** Exercise prompt **
Tally the lines of the material that carry the word "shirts". Give no more than the number.

** Supplied material **
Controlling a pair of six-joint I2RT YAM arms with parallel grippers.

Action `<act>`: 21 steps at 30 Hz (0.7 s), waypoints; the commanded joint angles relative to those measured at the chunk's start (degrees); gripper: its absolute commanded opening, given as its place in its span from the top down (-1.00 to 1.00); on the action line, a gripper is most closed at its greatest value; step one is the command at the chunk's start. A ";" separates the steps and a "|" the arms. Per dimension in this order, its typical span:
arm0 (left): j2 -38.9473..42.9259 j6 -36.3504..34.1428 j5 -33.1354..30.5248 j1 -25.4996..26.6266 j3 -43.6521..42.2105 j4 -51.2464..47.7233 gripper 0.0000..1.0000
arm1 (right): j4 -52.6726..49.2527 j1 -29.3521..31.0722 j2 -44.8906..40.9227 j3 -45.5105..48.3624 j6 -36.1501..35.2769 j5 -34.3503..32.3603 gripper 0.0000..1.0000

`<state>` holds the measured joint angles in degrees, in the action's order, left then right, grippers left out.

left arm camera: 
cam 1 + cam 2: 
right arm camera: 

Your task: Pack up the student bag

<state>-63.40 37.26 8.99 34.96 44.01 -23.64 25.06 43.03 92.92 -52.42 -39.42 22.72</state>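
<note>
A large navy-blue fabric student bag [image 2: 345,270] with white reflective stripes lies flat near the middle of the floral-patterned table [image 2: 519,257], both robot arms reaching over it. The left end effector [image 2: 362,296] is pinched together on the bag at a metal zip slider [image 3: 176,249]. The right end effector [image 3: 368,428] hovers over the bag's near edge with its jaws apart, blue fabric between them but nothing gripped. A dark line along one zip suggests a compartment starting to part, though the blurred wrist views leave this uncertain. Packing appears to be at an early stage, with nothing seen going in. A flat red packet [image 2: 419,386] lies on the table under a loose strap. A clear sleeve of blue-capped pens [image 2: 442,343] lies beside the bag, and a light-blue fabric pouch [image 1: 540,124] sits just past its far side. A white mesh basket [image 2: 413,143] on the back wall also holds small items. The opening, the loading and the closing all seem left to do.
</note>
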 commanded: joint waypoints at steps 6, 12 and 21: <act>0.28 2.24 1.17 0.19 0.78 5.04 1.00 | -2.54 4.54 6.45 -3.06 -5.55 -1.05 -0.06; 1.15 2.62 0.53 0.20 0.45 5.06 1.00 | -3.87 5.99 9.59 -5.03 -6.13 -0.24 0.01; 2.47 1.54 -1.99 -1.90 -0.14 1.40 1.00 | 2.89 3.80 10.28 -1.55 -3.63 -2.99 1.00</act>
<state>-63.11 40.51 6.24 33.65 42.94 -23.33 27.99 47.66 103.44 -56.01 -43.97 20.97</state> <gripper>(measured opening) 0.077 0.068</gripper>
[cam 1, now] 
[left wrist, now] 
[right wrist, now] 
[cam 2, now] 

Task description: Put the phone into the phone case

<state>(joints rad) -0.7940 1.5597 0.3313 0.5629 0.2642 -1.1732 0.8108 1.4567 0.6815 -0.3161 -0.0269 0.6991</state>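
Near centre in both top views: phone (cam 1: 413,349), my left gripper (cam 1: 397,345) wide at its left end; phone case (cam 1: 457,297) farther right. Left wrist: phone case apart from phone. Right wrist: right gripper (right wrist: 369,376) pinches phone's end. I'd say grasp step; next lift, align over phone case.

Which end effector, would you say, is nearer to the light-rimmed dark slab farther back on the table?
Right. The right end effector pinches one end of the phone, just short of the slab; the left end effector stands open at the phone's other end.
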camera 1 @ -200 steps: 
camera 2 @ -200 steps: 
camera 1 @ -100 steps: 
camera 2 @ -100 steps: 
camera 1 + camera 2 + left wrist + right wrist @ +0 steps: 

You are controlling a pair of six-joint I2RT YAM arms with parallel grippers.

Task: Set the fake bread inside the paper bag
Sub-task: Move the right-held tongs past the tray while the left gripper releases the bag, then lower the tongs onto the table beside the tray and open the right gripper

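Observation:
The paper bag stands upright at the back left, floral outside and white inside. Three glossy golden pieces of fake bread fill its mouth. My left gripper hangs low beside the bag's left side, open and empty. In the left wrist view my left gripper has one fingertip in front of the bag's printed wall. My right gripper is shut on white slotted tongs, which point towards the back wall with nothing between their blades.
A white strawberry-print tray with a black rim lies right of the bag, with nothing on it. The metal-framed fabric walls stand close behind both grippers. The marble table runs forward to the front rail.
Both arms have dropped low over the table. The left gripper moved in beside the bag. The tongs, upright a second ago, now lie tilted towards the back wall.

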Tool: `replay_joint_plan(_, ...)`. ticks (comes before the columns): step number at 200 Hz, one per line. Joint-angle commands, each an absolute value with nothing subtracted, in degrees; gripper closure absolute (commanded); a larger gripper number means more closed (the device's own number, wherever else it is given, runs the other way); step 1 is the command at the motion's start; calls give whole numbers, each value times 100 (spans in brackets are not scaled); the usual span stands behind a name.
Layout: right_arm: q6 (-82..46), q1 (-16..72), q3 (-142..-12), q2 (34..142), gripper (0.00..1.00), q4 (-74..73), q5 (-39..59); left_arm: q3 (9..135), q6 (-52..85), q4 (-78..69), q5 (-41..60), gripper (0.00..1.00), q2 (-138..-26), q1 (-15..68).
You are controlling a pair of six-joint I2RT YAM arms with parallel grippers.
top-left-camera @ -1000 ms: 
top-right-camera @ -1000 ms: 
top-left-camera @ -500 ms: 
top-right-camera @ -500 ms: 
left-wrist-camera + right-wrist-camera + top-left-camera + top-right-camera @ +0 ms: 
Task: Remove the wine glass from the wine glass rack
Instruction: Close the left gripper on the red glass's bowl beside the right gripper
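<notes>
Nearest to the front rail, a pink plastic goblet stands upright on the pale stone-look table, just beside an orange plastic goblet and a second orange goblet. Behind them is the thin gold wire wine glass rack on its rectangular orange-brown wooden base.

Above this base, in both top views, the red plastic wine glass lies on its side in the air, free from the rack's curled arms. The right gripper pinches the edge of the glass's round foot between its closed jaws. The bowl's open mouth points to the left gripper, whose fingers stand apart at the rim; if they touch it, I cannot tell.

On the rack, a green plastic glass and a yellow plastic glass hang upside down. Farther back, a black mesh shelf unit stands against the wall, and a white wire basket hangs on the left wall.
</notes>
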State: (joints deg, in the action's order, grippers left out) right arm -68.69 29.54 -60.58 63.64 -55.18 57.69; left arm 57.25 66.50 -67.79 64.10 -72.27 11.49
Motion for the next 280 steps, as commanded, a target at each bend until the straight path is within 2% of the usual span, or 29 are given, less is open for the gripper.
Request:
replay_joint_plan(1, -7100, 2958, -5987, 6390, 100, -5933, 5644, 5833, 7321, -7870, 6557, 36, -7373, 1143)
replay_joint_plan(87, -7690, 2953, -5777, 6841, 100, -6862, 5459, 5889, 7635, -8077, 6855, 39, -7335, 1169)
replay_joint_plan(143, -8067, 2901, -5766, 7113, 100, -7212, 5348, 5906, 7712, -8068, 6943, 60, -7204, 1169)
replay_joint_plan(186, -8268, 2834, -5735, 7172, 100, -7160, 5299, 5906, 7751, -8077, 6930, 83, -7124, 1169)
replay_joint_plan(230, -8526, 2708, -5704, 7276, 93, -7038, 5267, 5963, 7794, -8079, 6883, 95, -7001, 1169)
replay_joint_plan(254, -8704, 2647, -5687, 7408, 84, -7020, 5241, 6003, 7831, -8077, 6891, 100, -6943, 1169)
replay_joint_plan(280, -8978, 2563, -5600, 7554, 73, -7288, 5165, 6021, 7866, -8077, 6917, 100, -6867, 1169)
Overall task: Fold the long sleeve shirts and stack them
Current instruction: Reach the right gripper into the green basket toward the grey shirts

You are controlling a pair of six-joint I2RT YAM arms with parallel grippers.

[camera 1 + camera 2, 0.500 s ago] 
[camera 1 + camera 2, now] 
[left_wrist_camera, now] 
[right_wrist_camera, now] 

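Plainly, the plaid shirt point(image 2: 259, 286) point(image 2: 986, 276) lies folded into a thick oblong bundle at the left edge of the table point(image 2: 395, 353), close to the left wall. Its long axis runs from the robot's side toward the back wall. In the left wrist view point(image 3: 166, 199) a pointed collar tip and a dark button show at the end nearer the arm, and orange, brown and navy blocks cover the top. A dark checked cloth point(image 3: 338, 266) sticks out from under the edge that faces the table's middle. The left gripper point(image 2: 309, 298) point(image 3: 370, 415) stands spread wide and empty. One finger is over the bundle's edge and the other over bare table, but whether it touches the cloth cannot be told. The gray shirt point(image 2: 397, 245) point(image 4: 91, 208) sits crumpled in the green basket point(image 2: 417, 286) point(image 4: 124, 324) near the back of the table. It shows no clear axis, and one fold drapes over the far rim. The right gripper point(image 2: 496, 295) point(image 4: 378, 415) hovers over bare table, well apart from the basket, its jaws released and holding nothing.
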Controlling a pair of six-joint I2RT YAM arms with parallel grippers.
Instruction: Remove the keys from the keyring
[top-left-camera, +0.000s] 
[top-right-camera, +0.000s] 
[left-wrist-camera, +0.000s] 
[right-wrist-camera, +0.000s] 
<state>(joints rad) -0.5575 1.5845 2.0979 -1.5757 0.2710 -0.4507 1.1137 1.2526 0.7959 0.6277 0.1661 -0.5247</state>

** Task solution **
2